◆ Excerpted data
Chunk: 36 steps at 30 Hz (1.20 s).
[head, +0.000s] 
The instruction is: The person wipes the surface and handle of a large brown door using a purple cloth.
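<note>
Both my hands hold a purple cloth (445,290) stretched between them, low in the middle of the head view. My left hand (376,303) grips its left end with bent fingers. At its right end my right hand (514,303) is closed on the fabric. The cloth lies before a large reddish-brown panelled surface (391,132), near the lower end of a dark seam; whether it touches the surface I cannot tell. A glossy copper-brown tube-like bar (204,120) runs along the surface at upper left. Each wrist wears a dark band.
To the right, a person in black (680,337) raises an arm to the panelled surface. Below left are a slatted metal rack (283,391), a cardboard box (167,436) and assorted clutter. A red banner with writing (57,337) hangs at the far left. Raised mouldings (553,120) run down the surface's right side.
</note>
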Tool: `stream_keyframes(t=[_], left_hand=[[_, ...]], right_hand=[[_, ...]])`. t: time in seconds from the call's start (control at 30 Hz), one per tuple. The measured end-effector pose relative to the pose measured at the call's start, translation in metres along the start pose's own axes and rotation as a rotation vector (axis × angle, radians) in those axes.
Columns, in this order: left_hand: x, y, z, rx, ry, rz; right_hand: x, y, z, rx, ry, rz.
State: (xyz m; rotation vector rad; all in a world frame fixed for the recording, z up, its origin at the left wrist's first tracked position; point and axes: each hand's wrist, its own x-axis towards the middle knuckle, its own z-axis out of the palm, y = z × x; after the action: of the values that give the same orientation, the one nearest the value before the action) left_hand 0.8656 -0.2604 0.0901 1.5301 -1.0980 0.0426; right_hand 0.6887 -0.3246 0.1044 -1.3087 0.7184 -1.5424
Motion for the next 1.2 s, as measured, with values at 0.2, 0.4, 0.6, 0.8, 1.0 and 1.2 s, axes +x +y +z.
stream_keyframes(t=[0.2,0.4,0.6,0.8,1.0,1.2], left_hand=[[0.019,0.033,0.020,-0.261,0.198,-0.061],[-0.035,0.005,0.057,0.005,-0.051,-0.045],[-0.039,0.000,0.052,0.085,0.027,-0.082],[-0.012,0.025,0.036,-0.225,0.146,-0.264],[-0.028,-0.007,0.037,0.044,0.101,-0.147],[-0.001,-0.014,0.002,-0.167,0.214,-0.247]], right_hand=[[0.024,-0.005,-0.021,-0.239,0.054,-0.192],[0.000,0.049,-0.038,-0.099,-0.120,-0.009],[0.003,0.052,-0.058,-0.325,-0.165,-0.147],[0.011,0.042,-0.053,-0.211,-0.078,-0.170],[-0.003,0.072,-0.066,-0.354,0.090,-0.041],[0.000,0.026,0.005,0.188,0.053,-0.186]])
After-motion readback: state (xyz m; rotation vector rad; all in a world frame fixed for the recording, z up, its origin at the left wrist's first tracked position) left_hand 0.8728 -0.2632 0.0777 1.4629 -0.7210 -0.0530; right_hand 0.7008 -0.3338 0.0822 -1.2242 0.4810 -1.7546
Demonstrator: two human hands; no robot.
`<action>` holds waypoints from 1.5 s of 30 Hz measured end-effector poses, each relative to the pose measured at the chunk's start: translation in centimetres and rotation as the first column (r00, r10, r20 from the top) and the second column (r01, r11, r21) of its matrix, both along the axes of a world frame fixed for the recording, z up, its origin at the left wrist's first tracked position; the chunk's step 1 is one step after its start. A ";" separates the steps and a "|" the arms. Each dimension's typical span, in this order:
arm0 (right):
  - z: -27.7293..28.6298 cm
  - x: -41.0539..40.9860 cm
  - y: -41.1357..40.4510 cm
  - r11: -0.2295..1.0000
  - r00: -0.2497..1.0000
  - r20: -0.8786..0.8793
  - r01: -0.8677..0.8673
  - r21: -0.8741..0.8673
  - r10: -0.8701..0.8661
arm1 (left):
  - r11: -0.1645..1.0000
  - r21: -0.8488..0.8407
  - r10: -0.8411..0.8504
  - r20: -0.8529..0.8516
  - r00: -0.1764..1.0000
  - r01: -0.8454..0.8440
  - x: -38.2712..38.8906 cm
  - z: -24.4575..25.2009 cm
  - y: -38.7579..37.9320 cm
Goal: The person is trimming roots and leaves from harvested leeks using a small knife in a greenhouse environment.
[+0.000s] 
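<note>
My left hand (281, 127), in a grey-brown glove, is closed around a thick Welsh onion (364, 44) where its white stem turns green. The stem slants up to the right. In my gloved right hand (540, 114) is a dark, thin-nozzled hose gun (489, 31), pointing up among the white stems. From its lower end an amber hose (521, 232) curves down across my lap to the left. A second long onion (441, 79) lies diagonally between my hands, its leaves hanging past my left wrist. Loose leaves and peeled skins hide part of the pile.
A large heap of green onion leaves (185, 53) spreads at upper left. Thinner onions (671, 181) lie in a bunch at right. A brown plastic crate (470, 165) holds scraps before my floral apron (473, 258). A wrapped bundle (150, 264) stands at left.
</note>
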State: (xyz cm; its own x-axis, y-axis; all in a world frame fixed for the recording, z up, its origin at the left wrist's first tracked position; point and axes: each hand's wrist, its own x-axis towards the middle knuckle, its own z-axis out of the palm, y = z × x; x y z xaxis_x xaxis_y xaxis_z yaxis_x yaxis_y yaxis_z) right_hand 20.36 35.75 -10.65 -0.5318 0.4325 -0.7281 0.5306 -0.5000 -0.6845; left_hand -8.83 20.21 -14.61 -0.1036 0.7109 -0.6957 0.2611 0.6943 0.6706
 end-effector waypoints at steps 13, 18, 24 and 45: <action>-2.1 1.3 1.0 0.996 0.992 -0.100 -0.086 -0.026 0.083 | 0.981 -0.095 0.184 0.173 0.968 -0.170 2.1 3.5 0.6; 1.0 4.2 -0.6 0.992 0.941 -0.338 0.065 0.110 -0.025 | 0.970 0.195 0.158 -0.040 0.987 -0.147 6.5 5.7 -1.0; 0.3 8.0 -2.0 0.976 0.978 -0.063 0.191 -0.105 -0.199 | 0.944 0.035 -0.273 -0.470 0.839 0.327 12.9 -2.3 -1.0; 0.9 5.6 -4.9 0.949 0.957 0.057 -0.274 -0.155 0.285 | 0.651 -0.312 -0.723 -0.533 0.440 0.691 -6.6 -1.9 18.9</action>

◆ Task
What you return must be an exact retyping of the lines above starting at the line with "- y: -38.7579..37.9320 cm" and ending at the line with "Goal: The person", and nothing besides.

◆ Task solution
  - y: -38.7579..37.9320 cm
Goal: The person is trimming roots and leaves from harvested leeks using a small knife in a greenhouse environment.

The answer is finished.